Утверждение, что одна фотография стоит тысячи слов, не стоит воспринимать как буквальную истину. Большинство людей не смогут увидеть то, что действительно изображено на снимке, либо увидят это сквозь призму визуальных клише, которые всегда окажутся наготове. Для утверждения о том, что действительно присутствует на снимке, требуются подготовка и аналитический инструментарий, а также нужно знать, что именно там искать. Одно изображение стоит тысячи слов только для тех, кто уже усвоил подходящий для этого терминологический аппарат. Это утверждение в особенности верно в тех случаях, когда нам приходится упражняться в рассмотрении мелких деталей: видеть движения одних мышц лица, а не других, позволяющие отличить фальшивую улыбку от спонтанной; движения, демонстрирующие страх, напряженность и другие эмоции; монотонность ритмической координации и заминки, свидетельствующие о недоразумениях и конфликте; типовые ситуации, в которых тот или иной человек берет на себя инициативу и навязывает свой ритм другим. Доступные сегодня методы видео- и аудиозаписи открывают возможность увидеть бескрайний новый ландшафт человеческого взаимодействия – а наша способность к ви́дению идет рука об руку с расширением теоретических представлений о том, какие процессы можно наблюдать.

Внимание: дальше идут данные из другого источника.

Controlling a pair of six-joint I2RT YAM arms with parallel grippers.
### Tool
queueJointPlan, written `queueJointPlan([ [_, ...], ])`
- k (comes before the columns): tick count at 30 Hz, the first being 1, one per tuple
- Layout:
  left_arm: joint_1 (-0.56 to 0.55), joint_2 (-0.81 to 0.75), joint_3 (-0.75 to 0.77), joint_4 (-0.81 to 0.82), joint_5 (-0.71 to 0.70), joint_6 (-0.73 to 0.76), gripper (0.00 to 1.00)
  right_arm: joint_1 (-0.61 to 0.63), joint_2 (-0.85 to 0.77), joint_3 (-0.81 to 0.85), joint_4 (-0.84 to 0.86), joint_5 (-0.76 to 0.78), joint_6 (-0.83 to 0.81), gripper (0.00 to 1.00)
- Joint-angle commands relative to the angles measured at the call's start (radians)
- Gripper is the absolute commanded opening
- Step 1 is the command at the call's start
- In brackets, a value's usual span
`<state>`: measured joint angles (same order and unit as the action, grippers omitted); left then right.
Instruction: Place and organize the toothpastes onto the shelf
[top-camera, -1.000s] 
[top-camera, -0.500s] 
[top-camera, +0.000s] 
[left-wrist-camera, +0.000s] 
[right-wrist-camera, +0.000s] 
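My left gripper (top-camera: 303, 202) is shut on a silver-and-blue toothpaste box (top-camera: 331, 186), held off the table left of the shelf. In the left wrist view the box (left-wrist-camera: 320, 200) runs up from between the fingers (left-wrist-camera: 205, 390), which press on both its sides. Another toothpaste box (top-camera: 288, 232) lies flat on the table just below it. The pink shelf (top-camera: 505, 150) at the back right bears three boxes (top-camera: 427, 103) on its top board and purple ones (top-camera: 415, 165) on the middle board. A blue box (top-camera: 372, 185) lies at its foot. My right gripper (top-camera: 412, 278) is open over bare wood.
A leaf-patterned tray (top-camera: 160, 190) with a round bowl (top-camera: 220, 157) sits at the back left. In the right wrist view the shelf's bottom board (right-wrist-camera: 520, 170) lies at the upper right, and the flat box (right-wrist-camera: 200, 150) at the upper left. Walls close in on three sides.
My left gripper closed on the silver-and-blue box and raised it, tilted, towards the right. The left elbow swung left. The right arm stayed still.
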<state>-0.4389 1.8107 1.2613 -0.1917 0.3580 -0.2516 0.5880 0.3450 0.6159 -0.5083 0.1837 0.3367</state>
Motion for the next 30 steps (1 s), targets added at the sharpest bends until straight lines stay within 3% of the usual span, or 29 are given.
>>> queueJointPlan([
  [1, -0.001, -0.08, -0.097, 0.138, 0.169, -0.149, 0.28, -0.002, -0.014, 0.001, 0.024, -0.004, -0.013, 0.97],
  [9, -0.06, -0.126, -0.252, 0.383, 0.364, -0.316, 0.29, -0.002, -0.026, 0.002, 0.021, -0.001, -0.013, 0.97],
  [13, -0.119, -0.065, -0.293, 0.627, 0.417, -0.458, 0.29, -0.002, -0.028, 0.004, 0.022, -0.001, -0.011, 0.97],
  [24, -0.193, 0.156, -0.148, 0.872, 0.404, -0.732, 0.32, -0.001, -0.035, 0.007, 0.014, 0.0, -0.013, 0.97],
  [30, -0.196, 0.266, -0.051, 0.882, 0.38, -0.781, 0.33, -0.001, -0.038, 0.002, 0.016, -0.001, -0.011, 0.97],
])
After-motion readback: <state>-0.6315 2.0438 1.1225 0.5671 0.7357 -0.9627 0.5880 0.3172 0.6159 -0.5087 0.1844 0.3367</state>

Все сказанное верно и применительно к микросоциологии насилия. Революция в области видеозаписи позволила получать гораздо больше информации о том, что происходит в ситуациях, когда совершается насилие, чем когда-либо прежде. Однако реальные условия съемки не похожи на голливудские киностудии: освещение и композиция далеки от идеальных, а ракурсы камеры и расстояние до объектов могут не соответствовать желательным для микросоциолога параметрам. Необходимо отказаться от общепринятых критериев, делающих видео (включая телевизионную рекламу) соответствующим представлениям о драматизме, например когда камера меняет ракурс максимум раз в несколько секунд, а для получения интересной и увлекательной последовательности кадров требуются огромные усилия монтажера. Микросоциолог обычно сможет за несколько секунд уловить различия между необработанной записью, сделанной в ходе наблюдений, и роликом, который прошел художественную или монтажную обработку. В силу всевозможных причин «сырой» конфликт не слишком занимателен, но микросоциологи обращаются к этому материалу не ради развлечения.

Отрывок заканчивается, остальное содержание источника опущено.